At its best, the waiver system allows fringe players to find situations for which they’re best suited. A good recent example is that of Stolmy Pimentel, an out-of-options reliever who couldn’t break camp with the Pirates but got claimed by the Rangers, who had greater flexibility in their bullpen than Pittsburgh did. Pimentel has mostly performed well in Texas so far.
At its worst, though, the system is disruptive, and one potential problem is that a team can claim players it has no intention of using on its big-league roster and essentially take a free shot at trying to sneak them through waivers again and use them as minor-league depth. That might have been what the Blue Jays were trying to do with Wells and several other players during that period, and we might be seeing it again with, say, the Dodgers’ recent claims and immediate outrights longtime Reds farmhands Daniel Corcino and Ryan Dennick. The possibility of outrighting Hassan was surely at least part of the reason Hassan got claimed so many times. If it was, the teams who claimed him were behaving rationally, given the rules currently in place. They claimed him and tried to sneak him through waivers; as long as they didn’t mind him occupying a roster spot for a few days or weeks, they didn’t lose anything as a result of having claimed him, and were no worse for wear when their attempts to sneak him through waivers didn’t work.

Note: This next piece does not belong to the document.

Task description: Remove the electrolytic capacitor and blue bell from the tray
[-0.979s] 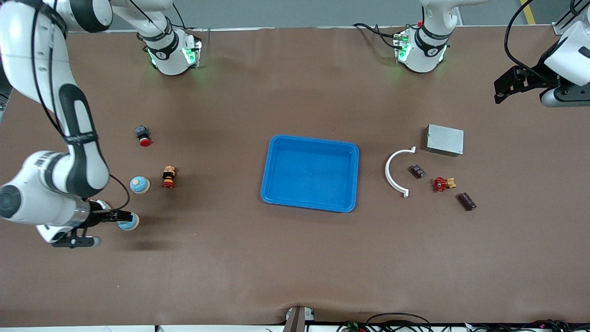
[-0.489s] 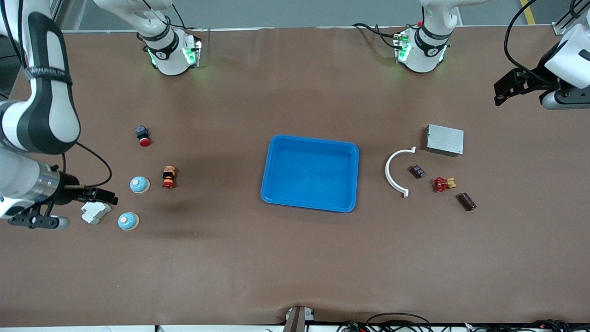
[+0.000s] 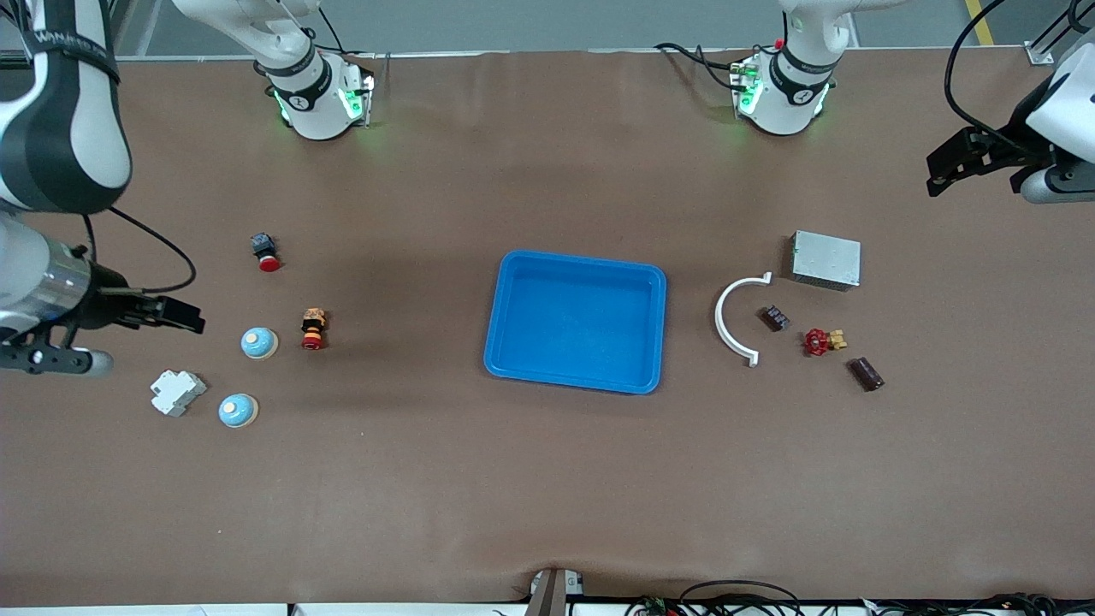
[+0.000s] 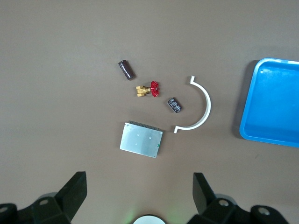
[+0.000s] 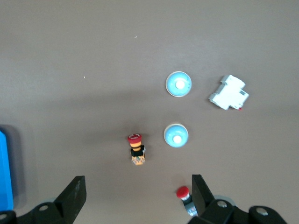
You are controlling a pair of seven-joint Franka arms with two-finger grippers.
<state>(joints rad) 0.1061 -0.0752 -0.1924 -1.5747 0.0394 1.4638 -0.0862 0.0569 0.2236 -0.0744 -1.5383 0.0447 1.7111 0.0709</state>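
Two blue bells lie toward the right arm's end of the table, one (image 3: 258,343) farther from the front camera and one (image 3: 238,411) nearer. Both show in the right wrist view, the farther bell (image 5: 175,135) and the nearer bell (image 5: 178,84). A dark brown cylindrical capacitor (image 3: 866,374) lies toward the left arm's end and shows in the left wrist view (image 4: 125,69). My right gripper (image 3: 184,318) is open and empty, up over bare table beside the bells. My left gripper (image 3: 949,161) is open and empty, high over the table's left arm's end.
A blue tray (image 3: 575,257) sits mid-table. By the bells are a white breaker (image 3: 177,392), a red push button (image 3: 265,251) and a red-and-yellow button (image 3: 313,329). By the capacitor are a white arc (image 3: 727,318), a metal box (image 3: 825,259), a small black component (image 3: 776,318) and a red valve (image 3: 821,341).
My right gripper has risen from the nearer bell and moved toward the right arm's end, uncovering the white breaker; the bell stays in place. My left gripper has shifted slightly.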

In my 2013 post, I suggested that a team claiming a player should have keep him on its 40-man roster for 30 days before designating him again. That would have been an improvement over the current system, but upon reflection, it might not have given teams an appropriate amount of flexibility, since injuries can crop up at any time and force teams to change their plans.
An alternate possibility, then, might be to make every player designated for assignment eligible for free agency if he has previously been claimed in a specified time frame — say, the last 60 days. Such a player could also again receive the right to opt for free agency if he’s outrighted as a result of that DFA, even if he’s being outrighted for the first time. That would free the player to sign wherever he liked, as quickly as he liked, and allow him to find the situation and contract that fit him best. It would also disincentivize the practice of claiming a player purely to try to sneak him into the minors.